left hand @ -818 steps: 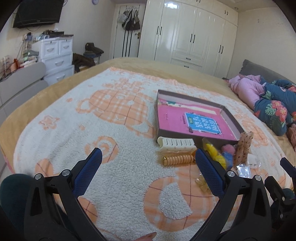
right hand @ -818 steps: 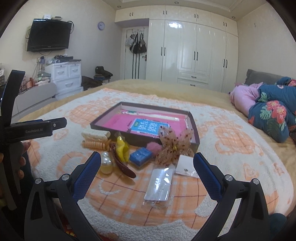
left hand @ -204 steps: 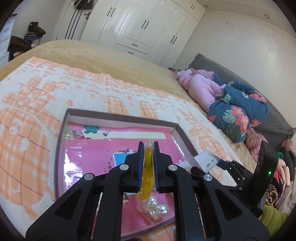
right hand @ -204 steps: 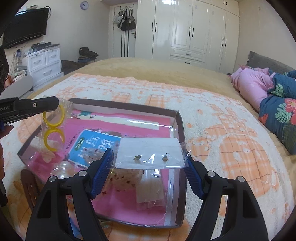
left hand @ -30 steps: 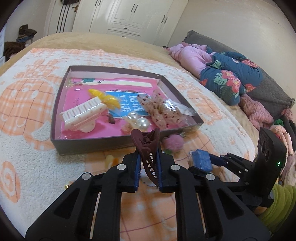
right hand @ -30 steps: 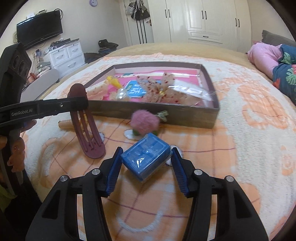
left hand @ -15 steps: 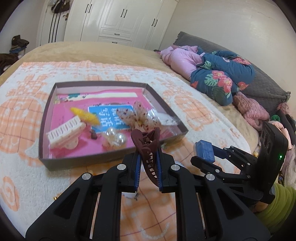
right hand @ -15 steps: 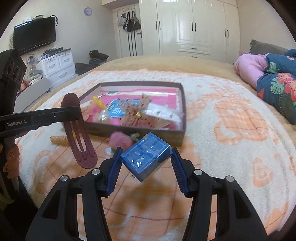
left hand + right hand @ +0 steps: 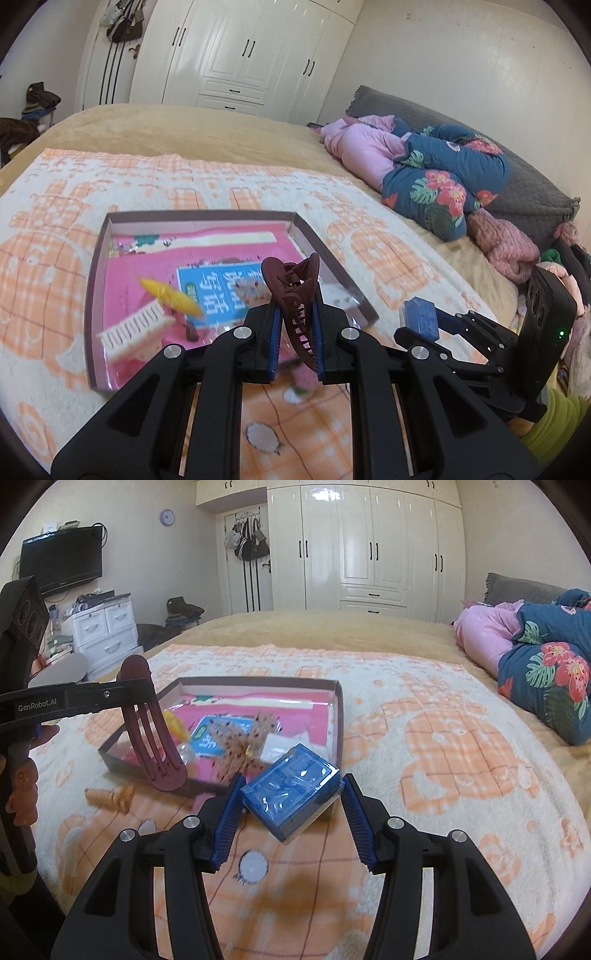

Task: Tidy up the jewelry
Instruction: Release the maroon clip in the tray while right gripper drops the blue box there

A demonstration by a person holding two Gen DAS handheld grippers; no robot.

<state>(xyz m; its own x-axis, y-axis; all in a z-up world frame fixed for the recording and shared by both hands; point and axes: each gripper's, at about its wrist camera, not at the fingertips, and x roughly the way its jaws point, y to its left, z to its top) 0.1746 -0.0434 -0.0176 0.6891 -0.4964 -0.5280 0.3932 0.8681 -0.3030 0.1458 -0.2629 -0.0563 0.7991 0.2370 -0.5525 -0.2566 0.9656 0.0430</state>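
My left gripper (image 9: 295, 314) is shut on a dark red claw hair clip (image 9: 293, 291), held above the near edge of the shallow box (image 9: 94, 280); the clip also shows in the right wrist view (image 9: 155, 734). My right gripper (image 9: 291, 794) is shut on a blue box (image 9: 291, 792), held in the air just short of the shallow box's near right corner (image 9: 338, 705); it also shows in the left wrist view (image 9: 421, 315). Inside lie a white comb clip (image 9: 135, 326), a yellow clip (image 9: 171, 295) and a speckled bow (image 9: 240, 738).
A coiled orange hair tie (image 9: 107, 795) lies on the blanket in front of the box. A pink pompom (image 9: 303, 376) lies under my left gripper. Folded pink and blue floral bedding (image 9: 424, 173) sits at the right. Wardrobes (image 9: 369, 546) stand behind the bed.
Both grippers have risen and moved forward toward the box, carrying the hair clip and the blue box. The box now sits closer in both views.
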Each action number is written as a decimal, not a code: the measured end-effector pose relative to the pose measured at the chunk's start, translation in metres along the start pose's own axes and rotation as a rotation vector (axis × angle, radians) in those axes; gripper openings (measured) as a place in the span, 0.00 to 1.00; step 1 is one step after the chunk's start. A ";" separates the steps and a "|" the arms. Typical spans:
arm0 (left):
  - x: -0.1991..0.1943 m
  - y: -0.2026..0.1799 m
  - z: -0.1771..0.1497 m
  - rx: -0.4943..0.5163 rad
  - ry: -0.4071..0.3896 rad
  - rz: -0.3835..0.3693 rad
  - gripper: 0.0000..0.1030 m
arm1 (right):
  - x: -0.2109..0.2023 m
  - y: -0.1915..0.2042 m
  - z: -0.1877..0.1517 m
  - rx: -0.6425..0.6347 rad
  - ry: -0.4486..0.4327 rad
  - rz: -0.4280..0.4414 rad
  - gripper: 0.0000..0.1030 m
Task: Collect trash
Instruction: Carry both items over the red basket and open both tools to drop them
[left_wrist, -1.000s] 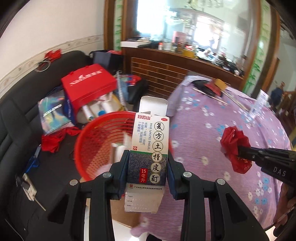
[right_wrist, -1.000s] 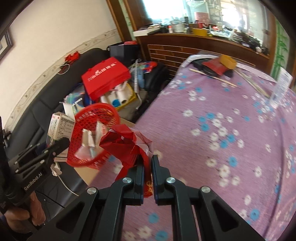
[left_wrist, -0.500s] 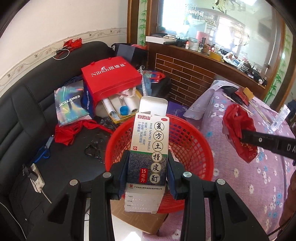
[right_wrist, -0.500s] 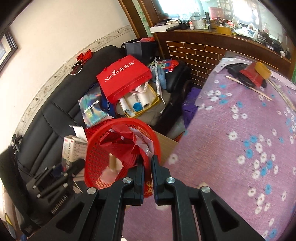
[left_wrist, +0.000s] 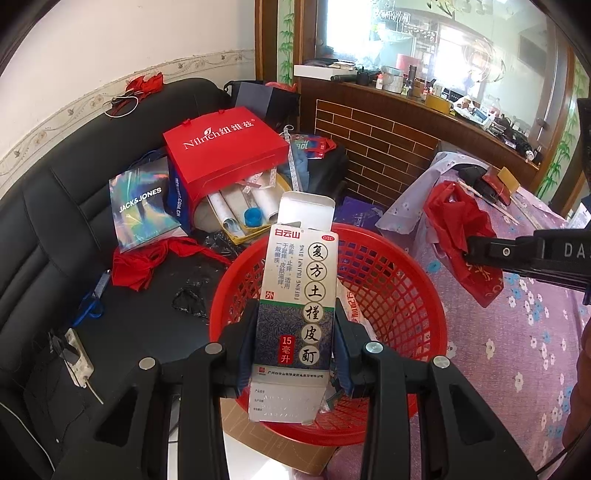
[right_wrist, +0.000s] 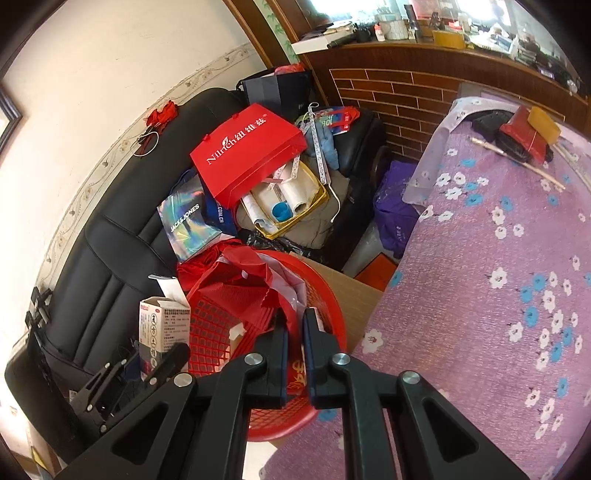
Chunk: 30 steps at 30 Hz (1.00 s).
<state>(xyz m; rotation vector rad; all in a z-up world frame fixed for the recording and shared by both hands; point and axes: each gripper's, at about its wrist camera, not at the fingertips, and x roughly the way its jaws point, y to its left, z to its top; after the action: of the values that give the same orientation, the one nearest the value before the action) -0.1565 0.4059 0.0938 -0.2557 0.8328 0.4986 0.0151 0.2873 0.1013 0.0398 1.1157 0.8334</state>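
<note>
Since the earlier frames I've brought both grippers off the floral table and over the red basket (left_wrist: 332, 332), which now fills the view under them. My left gripper (left_wrist: 295, 347) pinches the medicine carton (left_wrist: 301, 306) across its lower half, upright above the basket. My right gripper (right_wrist: 294, 332), pressed nearly together, pinches 1 crumpled red bag (right_wrist: 255, 291) over the basket's rim. The carton looks empty, light and crushable, best gripped on its flat sides; the bag is limp, so any bunched fold works.
</note>
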 end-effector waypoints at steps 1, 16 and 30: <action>0.001 0.000 0.000 0.001 0.002 0.001 0.34 | 0.002 -0.001 0.001 0.005 0.003 0.002 0.08; 0.016 0.000 0.002 0.006 0.028 0.010 0.34 | 0.024 -0.007 0.008 0.034 0.039 0.013 0.08; 0.022 -0.001 0.002 0.009 0.036 0.010 0.34 | 0.036 -0.010 0.008 0.052 0.064 0.010 0.09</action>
<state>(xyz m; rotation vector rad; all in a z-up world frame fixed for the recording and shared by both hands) -0.1421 0.4127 0.0782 -0.2528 0.8713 0.5006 0.0333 0.3054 0.0728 0.0625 1.1985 0.8191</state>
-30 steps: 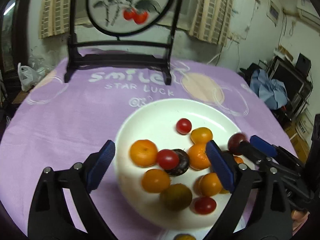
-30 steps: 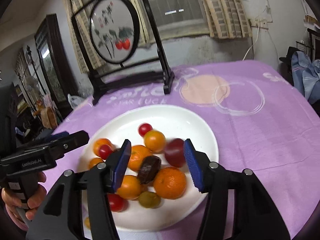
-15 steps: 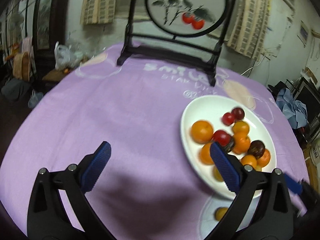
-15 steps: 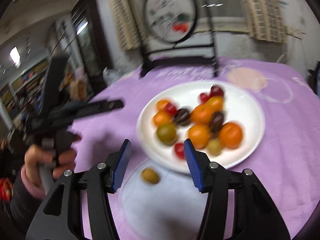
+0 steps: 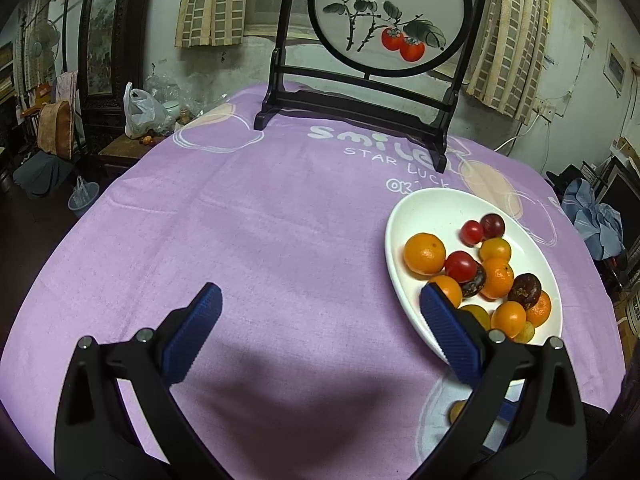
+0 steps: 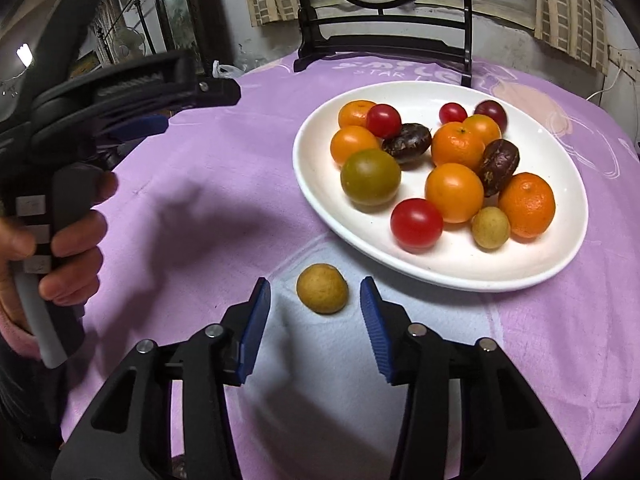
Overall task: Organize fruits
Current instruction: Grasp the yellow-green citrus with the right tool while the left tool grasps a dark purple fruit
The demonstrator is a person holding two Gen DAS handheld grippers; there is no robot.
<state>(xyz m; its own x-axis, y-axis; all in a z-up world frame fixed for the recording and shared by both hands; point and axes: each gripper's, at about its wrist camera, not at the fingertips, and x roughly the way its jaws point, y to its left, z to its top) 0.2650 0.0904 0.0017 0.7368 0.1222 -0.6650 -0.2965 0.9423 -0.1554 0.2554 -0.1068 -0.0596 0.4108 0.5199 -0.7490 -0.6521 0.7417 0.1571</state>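
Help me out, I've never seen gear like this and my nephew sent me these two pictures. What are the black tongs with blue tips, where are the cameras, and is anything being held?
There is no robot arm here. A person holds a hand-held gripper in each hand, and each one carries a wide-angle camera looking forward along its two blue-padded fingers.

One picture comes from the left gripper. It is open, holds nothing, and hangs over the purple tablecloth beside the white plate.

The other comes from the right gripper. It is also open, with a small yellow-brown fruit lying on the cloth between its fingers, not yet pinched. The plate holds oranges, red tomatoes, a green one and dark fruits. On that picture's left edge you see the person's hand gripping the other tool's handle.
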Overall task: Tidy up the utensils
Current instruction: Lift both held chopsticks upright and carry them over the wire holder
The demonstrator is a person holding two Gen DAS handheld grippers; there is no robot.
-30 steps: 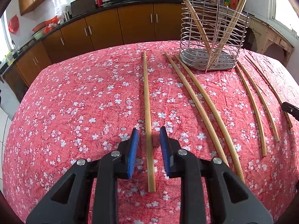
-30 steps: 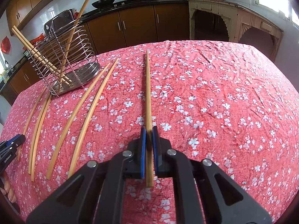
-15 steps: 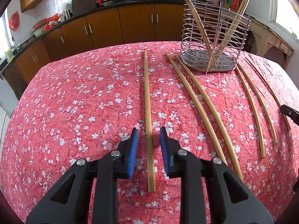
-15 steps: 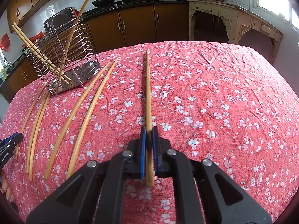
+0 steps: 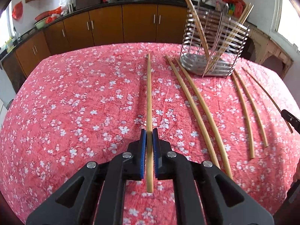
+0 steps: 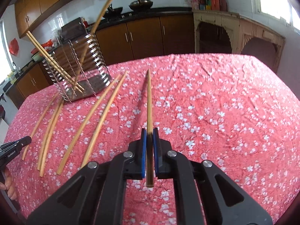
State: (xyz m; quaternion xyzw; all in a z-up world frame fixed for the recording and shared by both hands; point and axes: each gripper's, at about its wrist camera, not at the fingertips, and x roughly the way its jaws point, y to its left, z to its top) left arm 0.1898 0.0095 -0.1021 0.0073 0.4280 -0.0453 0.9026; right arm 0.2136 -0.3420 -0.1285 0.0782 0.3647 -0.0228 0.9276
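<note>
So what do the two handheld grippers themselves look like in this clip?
The left gripper and the right gripper look identical: black plastic bodies with triangular cut-outs, silver pivot bolts and flat blue ribbed pads. No cables or sleeves are visible.

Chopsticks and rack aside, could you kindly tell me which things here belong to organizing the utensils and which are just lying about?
Part of the job:
- chopstick clamped in the left tool
- chopstick clamped in the right tool
- loose chopsticks on the cloth
- wire rack, some chopsticks already inside

Just lying about:
- woks on the counter
- red bags
- floral tablecloth
</note>
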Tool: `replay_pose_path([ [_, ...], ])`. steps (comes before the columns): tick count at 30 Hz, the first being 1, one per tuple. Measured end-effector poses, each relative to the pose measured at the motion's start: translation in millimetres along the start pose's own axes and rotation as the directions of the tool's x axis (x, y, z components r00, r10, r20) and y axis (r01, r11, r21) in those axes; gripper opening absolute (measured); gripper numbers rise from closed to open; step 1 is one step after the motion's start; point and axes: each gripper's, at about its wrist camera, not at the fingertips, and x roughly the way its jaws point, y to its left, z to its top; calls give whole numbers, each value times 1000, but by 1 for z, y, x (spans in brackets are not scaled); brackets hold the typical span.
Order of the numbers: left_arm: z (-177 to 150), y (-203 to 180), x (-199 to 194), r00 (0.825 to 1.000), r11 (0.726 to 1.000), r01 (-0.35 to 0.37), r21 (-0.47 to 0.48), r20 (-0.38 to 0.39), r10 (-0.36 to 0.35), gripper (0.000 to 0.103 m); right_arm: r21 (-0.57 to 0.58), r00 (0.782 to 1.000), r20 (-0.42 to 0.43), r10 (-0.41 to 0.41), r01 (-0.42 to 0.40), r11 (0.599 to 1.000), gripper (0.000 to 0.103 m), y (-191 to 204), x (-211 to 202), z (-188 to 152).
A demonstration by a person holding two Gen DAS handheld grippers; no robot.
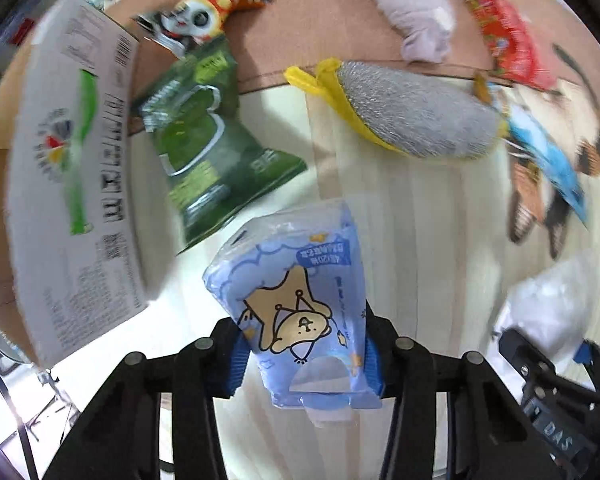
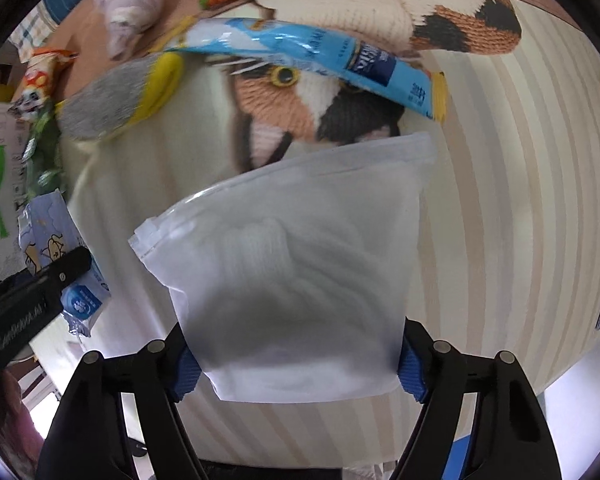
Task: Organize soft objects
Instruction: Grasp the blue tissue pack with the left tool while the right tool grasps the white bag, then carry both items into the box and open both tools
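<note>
My left gripper (image 1: 306, 364) is shut on a blue tissue pack with a bear print (image 1: 296, 304) and holds it above the striped cloth. The pack also shows at the left of the right wrist view (image 2: 56, 248). My right gripper (image 2: 300, 364) is shut on a frosted white zip bag of soft white fabric (image 2: 296, 276), lifted over the striped cloth. That bag shows at the right edge of the left wrist view (image 1: 552, 304).
A white cardboard box (image 1: 72, 184) stands at the left. On the table lie a green snack bag (image 1: 204, 148), a grey-and-yellow scrubber (image 1: 416, 116), a lilac cloth bundle (image 1: 416, 12), a red packet (image 1: 508, 36), a light blue packet (image 2: 320, 52) and a cat-pattern cushion (image 2: 380, 8).
</note>
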Motion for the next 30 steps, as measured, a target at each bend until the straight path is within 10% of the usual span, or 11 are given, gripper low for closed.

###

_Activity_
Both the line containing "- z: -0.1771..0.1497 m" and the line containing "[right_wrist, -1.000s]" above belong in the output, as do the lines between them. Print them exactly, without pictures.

_Solution to this exercise_
  - z: -0.1771..0.1497 m
  - rx: -0.4943..0.5163 rad
  - ry: -0.4071..0.3896 rad
  - rz: -0.3835..0.3693 rad
  - gripper: 0.0000..0.1030 m
arm1 (right):
  - x: -0.2109..0.2023 m
  - y: -0.1915..0.2042 m
  - z: -0.1877..0.1517 m
  - rx: -0.6425..0.6347 rad
  - ry: -0.4486..0.4327 rad
  - rz: -0.4280..0.4414 rad
  - gripper: 0.0000..0.1030 m
Task: Collect trash
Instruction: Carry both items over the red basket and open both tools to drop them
[left_wrist, -1.000s] 
[right_wrist, -1.000s] 

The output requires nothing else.